Crítica: Downton Abbey: o Filme (Downton Abbey)
Por seis impecáveis (e premiadas) temporadas, de 2011 a 2016, nós convivemos com o último refúgio da elegância, verve, imponência e tentativas frustradas (por parte dos espectadores) de imitar à perfeição aquele sotaque metido à besta da aristocracia britânica. “Downton Abbey“, criada e escrita pelo genial Julian Fellowes, roteirista do igualmente genial “Assassinato em Gosford Park “, do mais que genial Robert Altman, nos fez viciar no turbulento e chique pra cacete dia-a-dia dos Crawley, uma família nobre na Inglaterra do início do século XX, e de seus carismáticos e marcantes empregados.
Três anos depois de dizer adeus, eis que os fãs recebem um convite para um chá de reencontro. Só que, dessa vez, no cinema. Downton Abbey: o Filme, dirigido por Michael Engler, que já havia dirigido alguns episódios da série, e escrito por Fellowes, estende a trajetória dos Crawley por um acontecimento que sacudirá todas as personagens: em 1927, o rei George V e a rainha Mary se hospedarão em Downton por uma noite. É a deixa para que sejamos mais uma vez levados para as batalhas de protocolos e humanidade que sempre marcaram a série.
De cara, já é preciso dizer que o filme é um baita de um fan service. Se, como esse crítico que vos escreve, você é fã pesadão dessa galera, daqueles que defendem Lady Mary (Michelle Dockery) mesmo quando ela está sendo uma perfeita megera e sabe de cor todas as frases da melhor personagem de todas, a maravilhosa e rainha dos petardos linguísticos Condessa de Grantham, Violet Crawley ( a incomparável Maggie Smith), então, esse filme é pra você. Da emoção da música de abertura às lagriminhas nos olhos quando a propriedade soberba toma a telona, tudo ali foi feito para você. Mas, se você nunca ouviu falar em “Downton Abbey” ou sabe apenas que ela foi, como um herege se referiu a ela na nossa reunião de pauta, “uma série famosinha”, você irá achar o filme bem legalzinho e, provavelmente, não vai pescar algumas referências que exijam conhecimento do subtexto.
E, talvez, essa exigência de ter de agradar a todos, inclusive aos que desconheciam a série, seja o elo mais fraco da produção. Se na TV o que mais chamava atenção era ver como o drama humano sobressaía e se estabelecia em um mundo de aparências e regras mas, acima de tudo, cheio de humanidade com suas paixões e desacertos, no filme, o plot se suaviza ao extremo, dando uma leveza que, em alguns momentos, chega a soar “chapa-branca” demais. Alguns conflitos já se mostram resolvidos antes mesmo de se apresentarem e o tom cômico de algumas sequências, como as dos conflitos entre os empregados de Downton e os da família real, soa um pouco fora do esperado (e desejado).
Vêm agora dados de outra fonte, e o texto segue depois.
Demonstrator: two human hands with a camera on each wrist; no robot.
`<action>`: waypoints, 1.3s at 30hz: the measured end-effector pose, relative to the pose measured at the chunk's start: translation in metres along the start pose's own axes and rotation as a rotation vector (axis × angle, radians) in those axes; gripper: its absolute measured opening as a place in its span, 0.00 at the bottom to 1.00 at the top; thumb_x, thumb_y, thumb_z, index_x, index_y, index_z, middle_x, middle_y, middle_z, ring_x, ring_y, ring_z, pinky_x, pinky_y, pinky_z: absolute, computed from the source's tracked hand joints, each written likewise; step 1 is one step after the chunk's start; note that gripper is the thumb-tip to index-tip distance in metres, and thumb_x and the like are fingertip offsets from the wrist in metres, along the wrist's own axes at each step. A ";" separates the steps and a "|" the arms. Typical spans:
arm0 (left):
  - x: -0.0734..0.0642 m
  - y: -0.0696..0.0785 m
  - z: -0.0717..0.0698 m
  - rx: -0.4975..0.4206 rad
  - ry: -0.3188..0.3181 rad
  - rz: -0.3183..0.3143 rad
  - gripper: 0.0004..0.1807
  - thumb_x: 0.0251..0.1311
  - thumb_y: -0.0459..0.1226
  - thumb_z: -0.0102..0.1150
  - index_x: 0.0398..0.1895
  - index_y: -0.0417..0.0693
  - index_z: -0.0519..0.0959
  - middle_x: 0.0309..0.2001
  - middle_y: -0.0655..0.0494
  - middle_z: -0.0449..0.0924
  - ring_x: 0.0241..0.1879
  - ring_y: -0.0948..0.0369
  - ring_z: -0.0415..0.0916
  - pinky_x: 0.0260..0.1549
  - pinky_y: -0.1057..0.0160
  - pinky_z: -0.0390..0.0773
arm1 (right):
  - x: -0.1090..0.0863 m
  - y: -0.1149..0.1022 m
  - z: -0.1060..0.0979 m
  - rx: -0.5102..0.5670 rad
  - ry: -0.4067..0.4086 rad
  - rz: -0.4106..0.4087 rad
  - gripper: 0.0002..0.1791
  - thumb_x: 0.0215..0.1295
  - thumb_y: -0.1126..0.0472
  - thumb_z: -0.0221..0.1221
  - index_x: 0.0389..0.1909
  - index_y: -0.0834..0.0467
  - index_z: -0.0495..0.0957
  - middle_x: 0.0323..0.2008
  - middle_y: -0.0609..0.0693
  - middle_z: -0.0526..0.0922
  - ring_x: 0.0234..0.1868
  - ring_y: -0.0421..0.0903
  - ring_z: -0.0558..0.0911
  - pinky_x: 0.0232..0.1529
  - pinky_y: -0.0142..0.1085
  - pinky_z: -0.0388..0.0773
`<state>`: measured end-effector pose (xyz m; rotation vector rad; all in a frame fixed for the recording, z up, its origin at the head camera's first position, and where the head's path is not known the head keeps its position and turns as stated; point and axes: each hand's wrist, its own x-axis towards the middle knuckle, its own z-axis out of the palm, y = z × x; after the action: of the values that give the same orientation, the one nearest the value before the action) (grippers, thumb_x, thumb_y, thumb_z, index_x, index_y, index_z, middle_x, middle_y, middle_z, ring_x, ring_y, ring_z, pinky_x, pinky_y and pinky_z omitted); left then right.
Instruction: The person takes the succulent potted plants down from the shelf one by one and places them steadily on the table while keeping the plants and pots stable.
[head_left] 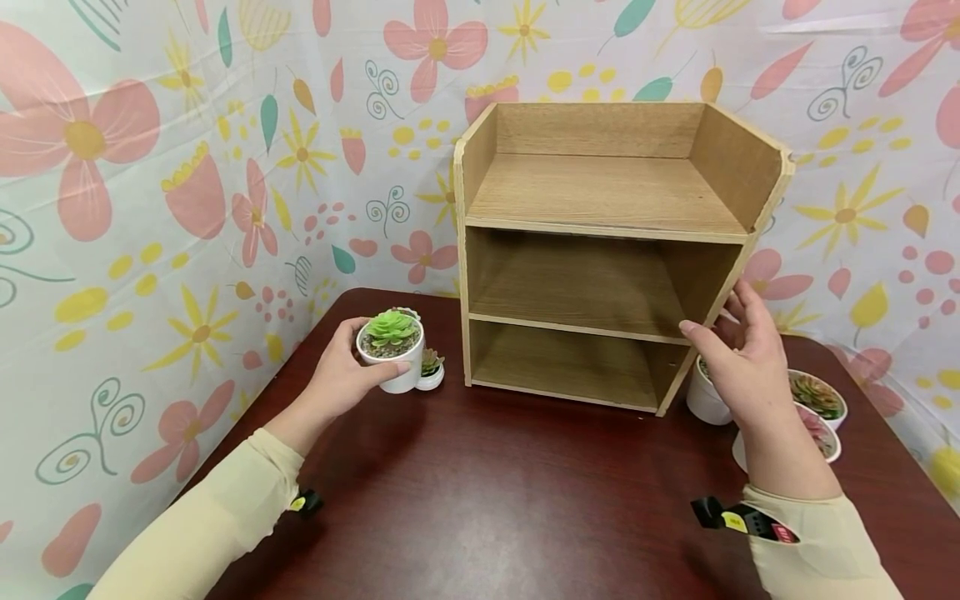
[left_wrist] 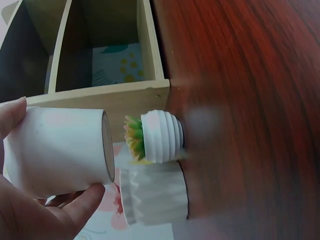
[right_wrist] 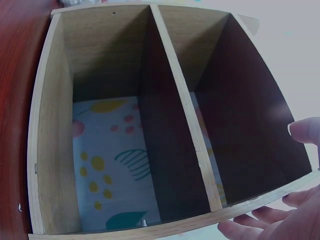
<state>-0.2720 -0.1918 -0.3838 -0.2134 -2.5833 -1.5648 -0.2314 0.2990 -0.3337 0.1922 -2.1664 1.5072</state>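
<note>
My left hand [head_left: 347, 372] grips a white round pot [head_left: 397, 375] with a green succulent [head_left: 392, 327], held above the table left of the wooden shelf [head_left: 570, 325]. The left wrist view shows the thumb and fingers around the pot's white wall [left_wrist: 62, 150]. Below and behind it stand a small ribbed white pot [left_wrist: 162, 136] and a taller faceted white pot [left_wrist: 155, 195]. At the shelf's right side is my right hand [head_left: 750, 367], fingers [right_wrist: 270, 215] along the outer face of the side panel and thumb spread in front, holding no pot.
Several potted succulents stand right of the shelf, including a white pot [head_left: 707, 400] partly behind my right hand and a reddish-green one [head_left: 817, 396]. The shelf has an upper tray and two compartments. A flowered cloth [head_left: 247, 167] hangs behind the dark red table [head_left: 510, 492].
</note>
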 end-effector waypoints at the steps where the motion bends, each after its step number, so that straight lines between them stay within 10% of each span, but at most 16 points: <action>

Nada que apague, porém, as enormes qualidades do longa. Primeiramente, é uma alegria ver como ele se estabelece exatamente como um filme de cinema e não um episódio de TV estendido. O roteiro trabalha muito bem essa questão, tal como e edição e, inclusive, a movimentação de câmera na tela. Bravo. Uma coisa, porém, continua igual à qualidade da série: a produção perfeita. Figurinos, maquiagem, trilha sonora, direção de arte, cenários. Cada detalhe brilha como a prataria de um jantar real.
E, tal como na série, a força maior de Downton Abbey: O Filme se encontra no elenco. Dando vida a personagens extremamente completos, únicos, tem-se um grupo de atores de excelência, cujas performances obviamente ganharam mais força ao revisitar papeis com os quais conviveram por tantos anos. O longa ainda apresenta novos personagens, com destaque para a presença da grandiosa Imelda Staunton como Maud Bagshaw, dama de companhia da rainha e prima dos Crawley, em conflito com Violet por questões de herança e um segredo familiar. Smith e Staunton brigando. Já dá pra imaginar, né?
As personagens que conhecemos e amamos estão todas lá, nem que seja para uma breve aparição. O roteiro dá um destaque maior a Lady Mary que, aliás, dará a Michelle Dockery a sequência mais emocionante da produção, um diálogo forte e lindo com Maggie Smith em sua melhor forma. Também é de realçar o quanto o filme evidencia o Tom Branson de Allen Leech, o republicano e viúvo da inesquecível Lady Sibyl, que ganha peripécias político-heroicas e até um interesse amoroso.
Downton Abbey: O Filme é agradável até nos momentos em que um certo incômodo faria bem. Mas, sem dúvida, vale a pena. Até porque como resistir à Condessa de Grantham dizendo na telona coisas como “Eu sou uma expert em todos os assuntos” ou “Eu nunca discuto. Eu explico”?